The prices here are pretty good. Laundry is not included in the home-stay "contract," so it's suggested we give whichever woman does it about 2000 soms (2 dollars) per month. Yes, that's per month. Today I bought a loaf of bread for 15 cents. I take "marchutkas," minivan taxis that follow certain routes like buses, to and from classes - about a 25 minute drive each way - for 20 cents. And though I haven't had much time to do so during training, the Internet cafes run about $1 per hour. I got a haircut for 70 cents and a jar of honey for 60 cents and probably overpaid for both. All that being said, Peace Corps doesn't want you to live above the means of the average Uzbek, so our living stipend is in line with the reduced prices.
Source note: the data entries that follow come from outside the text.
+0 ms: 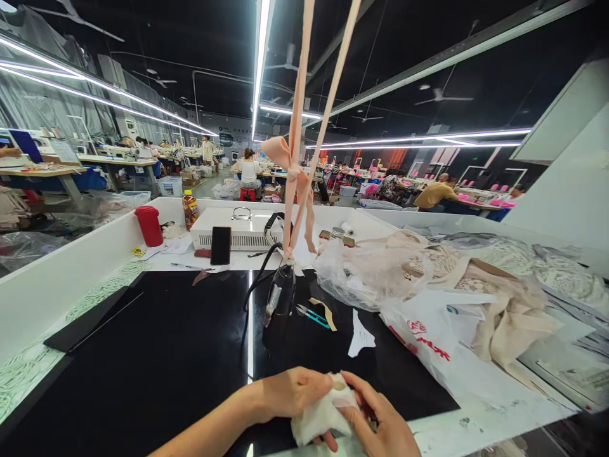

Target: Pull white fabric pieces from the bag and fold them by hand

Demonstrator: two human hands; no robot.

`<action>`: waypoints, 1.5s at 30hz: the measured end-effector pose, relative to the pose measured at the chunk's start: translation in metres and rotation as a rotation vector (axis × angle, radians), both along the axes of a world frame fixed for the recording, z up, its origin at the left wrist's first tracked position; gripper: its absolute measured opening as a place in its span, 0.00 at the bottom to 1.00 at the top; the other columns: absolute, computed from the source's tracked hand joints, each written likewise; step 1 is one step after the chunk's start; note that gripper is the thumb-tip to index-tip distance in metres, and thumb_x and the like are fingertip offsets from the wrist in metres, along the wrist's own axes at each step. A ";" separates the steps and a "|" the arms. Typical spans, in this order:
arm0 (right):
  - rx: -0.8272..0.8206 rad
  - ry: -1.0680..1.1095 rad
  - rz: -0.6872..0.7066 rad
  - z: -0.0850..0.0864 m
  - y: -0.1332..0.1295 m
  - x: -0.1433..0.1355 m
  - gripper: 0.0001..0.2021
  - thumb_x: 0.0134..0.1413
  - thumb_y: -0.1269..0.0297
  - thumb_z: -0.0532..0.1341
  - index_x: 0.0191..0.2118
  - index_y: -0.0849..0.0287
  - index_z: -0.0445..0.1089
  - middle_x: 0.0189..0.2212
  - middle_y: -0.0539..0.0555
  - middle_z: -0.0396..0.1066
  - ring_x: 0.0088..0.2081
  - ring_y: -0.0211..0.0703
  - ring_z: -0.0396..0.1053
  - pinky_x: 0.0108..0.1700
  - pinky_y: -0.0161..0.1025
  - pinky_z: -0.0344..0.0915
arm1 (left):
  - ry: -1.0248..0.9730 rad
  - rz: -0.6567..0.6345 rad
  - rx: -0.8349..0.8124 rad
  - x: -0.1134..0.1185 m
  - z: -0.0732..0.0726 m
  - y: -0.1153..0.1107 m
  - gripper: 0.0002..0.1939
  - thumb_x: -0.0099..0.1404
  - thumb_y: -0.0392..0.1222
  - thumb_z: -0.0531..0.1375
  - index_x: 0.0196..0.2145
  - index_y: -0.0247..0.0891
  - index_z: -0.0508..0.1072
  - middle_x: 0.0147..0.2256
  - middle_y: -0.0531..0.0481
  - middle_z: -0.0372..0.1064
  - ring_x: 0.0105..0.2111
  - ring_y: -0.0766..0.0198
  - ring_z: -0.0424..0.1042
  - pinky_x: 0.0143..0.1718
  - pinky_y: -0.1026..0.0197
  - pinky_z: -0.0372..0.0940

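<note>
Close to the front edge, a bunched piece of white fabric is held between both hands. My left hand reaches in from the lower left, its fingers closed on the cloth's upper left side. My right hand grips the same fabric from the right, with thumb and fingers curled around it. Beyond the hands lie turquoise thread snips, a yellowish curved strip and a white cut pattern piece. A handheld tool with a metal end hangs from knotted peach fabric strips over the black board.
Plastic bags and beige lace fabric are heaped on the right. At the back stand a phone, a white metal box, a red cup and a bottle. Other people sit at sewing tables farther off.
</note>
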State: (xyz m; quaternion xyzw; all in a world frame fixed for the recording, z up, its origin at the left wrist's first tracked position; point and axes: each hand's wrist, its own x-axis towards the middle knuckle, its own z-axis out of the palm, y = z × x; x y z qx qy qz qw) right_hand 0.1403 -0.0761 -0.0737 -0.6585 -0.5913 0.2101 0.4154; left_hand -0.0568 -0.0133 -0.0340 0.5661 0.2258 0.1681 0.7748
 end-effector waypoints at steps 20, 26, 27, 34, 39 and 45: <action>-0.145 -0.110 0.216 0.007 0.012 0.006 0.13 0.55 0.51 0.60 0.38 0.51 0.77 0.38 0.52 0.79 0.43 0.52 0.73 0.47 0.40 0.66 | -0.002 0.068 -0.211 -0.002 -0.017 0.001 0.34 0.44 0.50 0.77 0.45 0.37 0.68 0.38 0.46 0.77 0.25 0.63 0.75 0.33 0.57 0.69; -0.207 -0.153 0.334 0.012 0.017 0.008 0.11 0.56 0.53 0.60 0.30 0.53 0.69 0.31 0.50 0.73 0.39 0.50 0.71 0.51 0.43 0.62 | 0.182 0.099 -0.178 -0.004 -0.026 0.003 0.37 0.37 0.47 0.79 0.42 0.39 0.66 0.32 0.53 0.76 0.25 0.66 0.71 0.32 0.62 0.64; -0.214 -0.160 0.358 0.013 0.019 0.008 0.09 0.55 0.55 0.60 0.29 0.53 0.67 0.30 0.49 0.71 0.39 0.48 0.71 0.56 0.44 0.60 | 0.213 0.096 -0.157 -0.005 -0.026 0.004 0.36 0.36 0.45 0.79 0.41 0.39 0.68 0.31 0.55 0.75 0.25 0.67 0.69 0.31 0.64 0.62; -0.263 -0.164 0.460 0.026 0.027 -0.001 0.06 0.50 0.60 0.61 0.28 0.54 0.64 0.29 0.47 0.67 0.37 0.45 0.68 0.60 0.43 0.57 | 0.311 0.018 -0.028 -0.004 -0.032 0.007 0.19 0.42 0.42 0.77 0.25 0.39 0.71 0.22 0.58 0.61 0.20 0.71 0.54 0.19 0.66 0.45; -0.306 -0.132 0.428 0.027 0.031 -0.009 0.05 0.43 0.65 0.62 0.25 0.55 0.64 0.26 0.47 0.67 0.34 0.44 0.66 0.41 0.36 0.62 | 0.207 0.006 -0.049 -0.003 -0.048 0.004 0.19 0.52 0.50 0.74 0.26 0.38 0.70 0.23 0.58 0.58 0.21 0.71 0.55 0.20 0.66 0.47; -0.262 -0.089 0.375 0.029 0.050 0.021 0.15 0.46 0.57 0.64 0.41 0.54 0.75 0.38 0.51 0.79 0.41 0.47 0.76 0.44 0.35 0.68 | 0.106 0.026 -0.081 -0.003 -0.067 0.008 0.14 0.66 0.48 0.68 0.40 0.35 0.74 0.33 0.53 0.69 0.29 0.69 0.68 0.29 0.66 0.66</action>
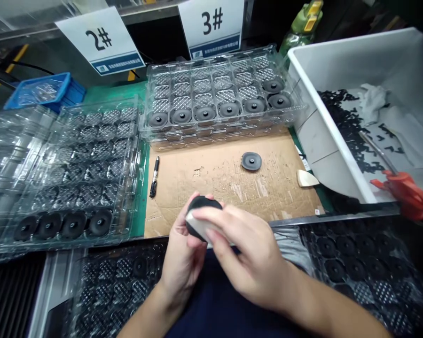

Classes are going well and I continue to be impressed with the level of organization and quality of training I'm receiving in the language, culture, and technical knowledge about the government, socio-economic status of the people, and local NGO community. Though none of the Uzbek or Russian teachers would be considered native English speakers, I can't help but wonder when they use words like "pessimistic" or phrases like "top secret," how did they ever learn those so well as to use them conversationally? I'm looking forward to getting to that point - or at least being able to get by without pantomime.
Alright, there's a host of other Peace Corps volunteers waiting to send out their respective updates. Hope all is well with everyone. Will write again when there's more to tell and time to spare. I've attached a couple of pictures - one of the street in front of my house and the other of my host mother and father in our kitchen.
ps - Maryam told me I could give out their phone number, which I think is below. Not really sure about the numbers, or what the country code is, and I'm fairly certain it's really expensive to call from the US. So, I don't really recommend calling. I won't be calling anyone or returning any phone calls from their house. But, if you do decide to call, please do so no earlier than 8:30am and no later than 9:30pm, and note I'm 10 hours ahead of EST.
pps - I saw the Superbowl (live) at 4am on Monday, Feb 7th at the US Ambassador's house. Go Pats!